Legislative districts of southern New Jersey
(Each district has a senator and two House members)
Farhi writes, "Years of cutbacks and consolidation among news organizations have left many communities without vigorous local coverage. . . . The southern New Jersey region once had four daily newspapers. But in 2012, Advance Publications merged three that it owned — the Gloucester County Times, Today’s Sunbeam in Salem County and the News of Cumberland County — into a single paper, the South Jersey Times. Salem, Gloucester and Cumberland counties form the heart of the district won by Durr. The Times’s major competitors include the Courier Post in Cherry Hill and its sister paper, the Daily Journal in Vineland, both owned by Gannett Co., the nation’s largest newspaper owner and a vigorous cost cutter. The Philadelphia Inquirer is the region’s leading metropolitan paper."

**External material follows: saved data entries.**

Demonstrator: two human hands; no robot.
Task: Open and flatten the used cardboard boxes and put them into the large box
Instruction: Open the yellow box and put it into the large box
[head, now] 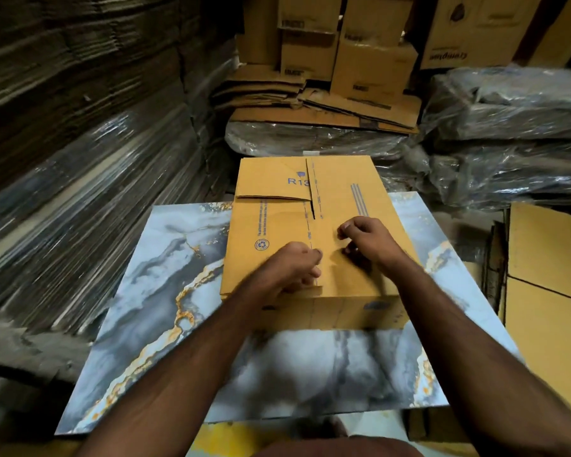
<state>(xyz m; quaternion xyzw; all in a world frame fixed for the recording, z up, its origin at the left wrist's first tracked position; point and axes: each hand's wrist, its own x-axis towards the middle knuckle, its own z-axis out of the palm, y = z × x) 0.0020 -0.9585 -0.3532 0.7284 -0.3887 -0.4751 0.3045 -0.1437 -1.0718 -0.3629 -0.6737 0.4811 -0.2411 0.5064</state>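
Large box point(548, 291) sits open to my right, well apart from the marbled tabletop point(145, 308) where the used box point(310, 232) is still assembled, flaps shut, nothing flattened yet; left hand point(290, 268) and right hand point(366, 240) curl fingertips at its centre seam, grip unclear.

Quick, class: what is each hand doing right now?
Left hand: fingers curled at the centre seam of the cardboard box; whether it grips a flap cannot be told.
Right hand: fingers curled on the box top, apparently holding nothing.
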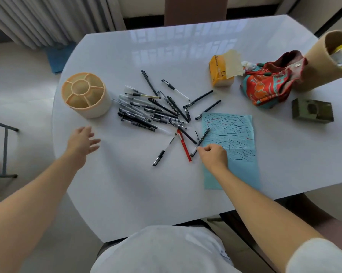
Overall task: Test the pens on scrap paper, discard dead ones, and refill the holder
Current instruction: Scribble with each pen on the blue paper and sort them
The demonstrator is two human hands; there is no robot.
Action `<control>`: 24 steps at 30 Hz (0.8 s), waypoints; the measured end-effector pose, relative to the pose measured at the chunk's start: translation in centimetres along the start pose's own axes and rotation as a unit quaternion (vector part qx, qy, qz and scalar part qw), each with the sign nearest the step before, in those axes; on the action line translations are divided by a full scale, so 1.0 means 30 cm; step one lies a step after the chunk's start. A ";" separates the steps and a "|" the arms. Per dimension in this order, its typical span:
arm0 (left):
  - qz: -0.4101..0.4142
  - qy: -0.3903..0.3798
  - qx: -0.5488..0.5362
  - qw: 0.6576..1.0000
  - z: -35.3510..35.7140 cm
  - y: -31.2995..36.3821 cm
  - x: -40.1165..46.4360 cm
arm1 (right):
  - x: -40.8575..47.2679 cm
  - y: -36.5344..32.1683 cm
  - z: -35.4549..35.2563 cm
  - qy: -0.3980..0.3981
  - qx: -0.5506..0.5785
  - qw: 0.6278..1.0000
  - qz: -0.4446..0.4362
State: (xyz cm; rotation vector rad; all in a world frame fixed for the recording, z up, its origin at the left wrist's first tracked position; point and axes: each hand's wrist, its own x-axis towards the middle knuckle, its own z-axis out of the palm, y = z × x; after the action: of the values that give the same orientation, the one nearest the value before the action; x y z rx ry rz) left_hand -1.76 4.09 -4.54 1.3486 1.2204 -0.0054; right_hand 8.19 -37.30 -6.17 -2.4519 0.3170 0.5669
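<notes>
A heap of several black and clear pens (152,109) lies in the middle of the white table (138,190). An empty beige round holder (85,94) with compartments stands at the left. The blue scrap paper (231,146), covered in pen strokes, lies to the right of the heap. My right hand (213,156) rests at the paper's left edge, its fingertips pinching the lower end of a patterned black pen (203,137). A red pen (184,145) lies just left of it. My left hand (83,141) hovers below the holder with fingers spread, holding nothing.
An orange tissue pack (221,70) and a red patterned cloth bag (268,83) sit at the back right. A dark green box (312,111) lies near the right edge. A tan bin (329,56) with wrappers inside stands at the far right.
</notes>
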 end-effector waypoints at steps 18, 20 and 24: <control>0.024 -0.188 0.155 0.970 0.382 -0.324 -0.475 | 0.050 0.171 -0.104 -0.021 0.200 0.978 0.047; 0.042 -0.206 0.192 0.959 0.418 -0.338 -0.492 | 0.026 0.227 -0.120 -0.025 0.223 0.973 0.056; 0.115 -0.228 0.279 0.926 0.475 -0.353 -0.516 | -0.035 0.272 -0.092 -0.057 0.314 0.944 0.086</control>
State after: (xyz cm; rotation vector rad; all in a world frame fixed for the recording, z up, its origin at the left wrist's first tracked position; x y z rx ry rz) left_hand -5.94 -19.07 -5.52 1.8489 0.6747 -0.5084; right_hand 5.32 -45.33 -7.72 -1.7798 0.5709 0.5704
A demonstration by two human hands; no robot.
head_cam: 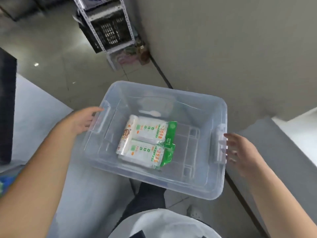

"The reporting staffs of the surviving local newspapers “have been decimated” and “barely cover local news anymore," David Wildstein, who runs the New Jersey Globe, a digital news site focused on state issues and politics, told Farhi, who writes, "Collectively, the South Jersey Times, Courier Post and Daily Journal list a total of 13 news reporters on their mastheads, covering a four-county region that has a population of just over 1 million. Editors of the papers didn’t reply to multiple requests for comment."

UPDATE, Nov. 15: Eric Lach of The New Yorker interviewed defeated Senate President Steve Sweeney, who said “We used to have local papers. And people used to be able to read about all of these wonderful things that were going on.” He also noted, Lach writes, an "NJ Advance Media analysis of his district . . . showed that Republican registration went up some thirty per cent in the past four years, while Democratic registration rose only twelve per cent. Southwestern New Jersey is poorer, more rural, and whiter than other areas of the state—bad conditions lately for the Democratic Party. Sweeney had received about as many votes this year as he did when he won re-election in 2017, but thousands of additional voters had come out."